教皇レオ十四世の紋章とモットーの説明

2025年5月14日(水)、教皇庁広報部は教皇レオ十四世の紋章とモットーの説明について発表しました。 紋章 盾の左上は青地に銀色の百合。右下は矢で貫かれた燃える心臓。これらの全体は赤色で、閉じられた本の上に置かれる。 盾 […]

2025年5月14日(水)、教皇庁広報部は教皇レオ十四世の紋章とモットーの説明について発表しました。

紋章

盾の左上は青地に銀色の百合。右下は矢で貫かれた燃える心臓。これらの全体は赤色で、閉じられた本の上に置かれる。

盾の上には銀色のミトラ(司教冠)。ミトラは、三本の金色の帯と一本の金色の縦棒で飾られる。ミトラは、ひらめく赤色の垂飾りで裏打ちされる。垂飾りには金色の十字架と房がついている。垂飾りの前には交差したペトロの鍵(向かって左上部から右下部が金色、向かって右上部から左下部が銀色)。二つの鍵は赤いひもで結ばれている。

モットー

IN ILLO UNO UNUM.

説明

紋章左上の青地は天の高さを思い起こさせ、マリアを表す。百合は古代から聖なるおとめマリアの象徴(「花々の中の花」[flos florum])。

紋章右下の白地に描かれた、矢で貫かれた燃える心臓は、聖アウグスチノ修道会の象徴。この図像は、『告白』(Confessiones IX, 2, 3〔山田晶訳、『世界の名著14 アウグスティヌス』中央公論社、1968年、290頁〕)で聖アウグスティヌスが述べたことば「あなたは私たちの心を、愛の矢で貫かれました」(Sagittaveras tu cor nostrum charitate tua)を象徴的に表す。この図像は16世紀以降、聖アウグスチノ修道会士の紋章で用いられてきた。紋章にはさまざまなバリエーションが伴う。たとえば、聖アウグスティヌスがそうであったように、すべての人の心を変容させることができる神のことばを象徴的に示す、本である。本は、恩寵博士アウグスティヌスが教会と人類に与えた、輝かしい諸著作も想起させる。白地(教皇紋章においては象牙色)は修道会の他の紋章にもしばしば用いられ、聖性と純潔の象徴と解釈される。

モットーの「わたしたちは彼(キリスト)一人のうちに一つである」(In illo uno unum)は、聖アウグスティヌス『詩編講解』(Enarrationes in Psalmos LXXXVIII, sermo 1, 7)のことば「わたしたちは多くの子たちなのである。
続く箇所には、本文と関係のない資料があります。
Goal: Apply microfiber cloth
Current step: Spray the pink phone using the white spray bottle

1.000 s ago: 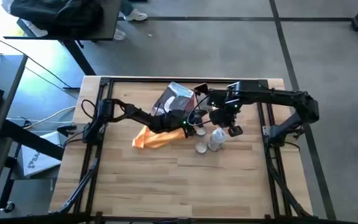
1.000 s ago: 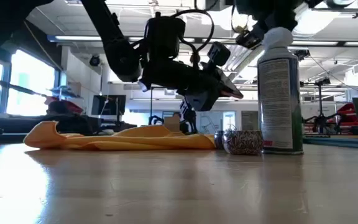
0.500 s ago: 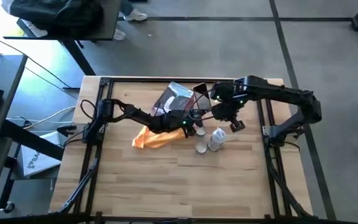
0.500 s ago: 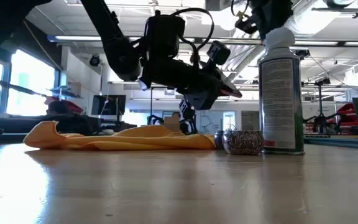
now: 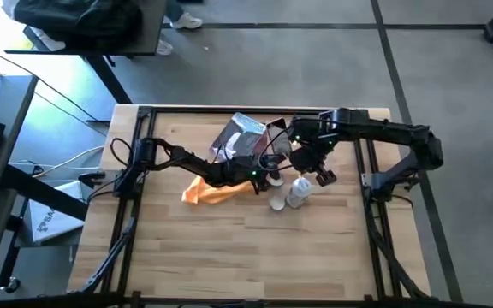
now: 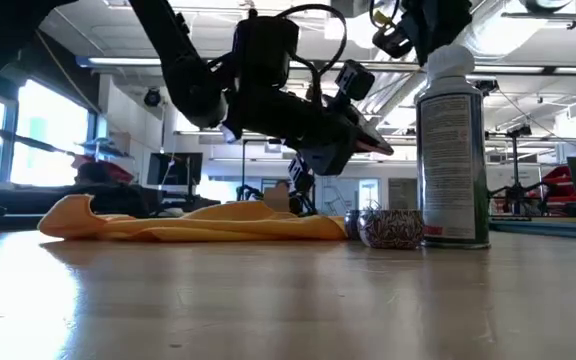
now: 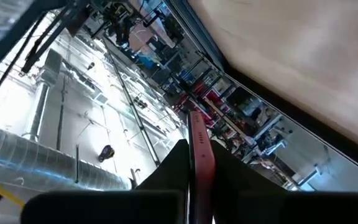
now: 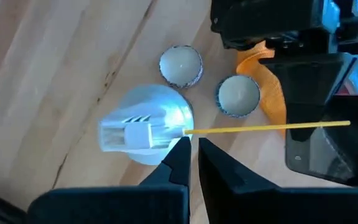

彼は独りであり、わたしたちは彼にあって一つである」(Ille unicus, nos multi; ille unus, nos in illo unum〔荒井洋一・出村和彦・金子晴勇・田子多津子訳、『アウグスティヌス著作集19/Ⅱ 詩編注解(4)』教文館、2020年、364頁〕)の引用。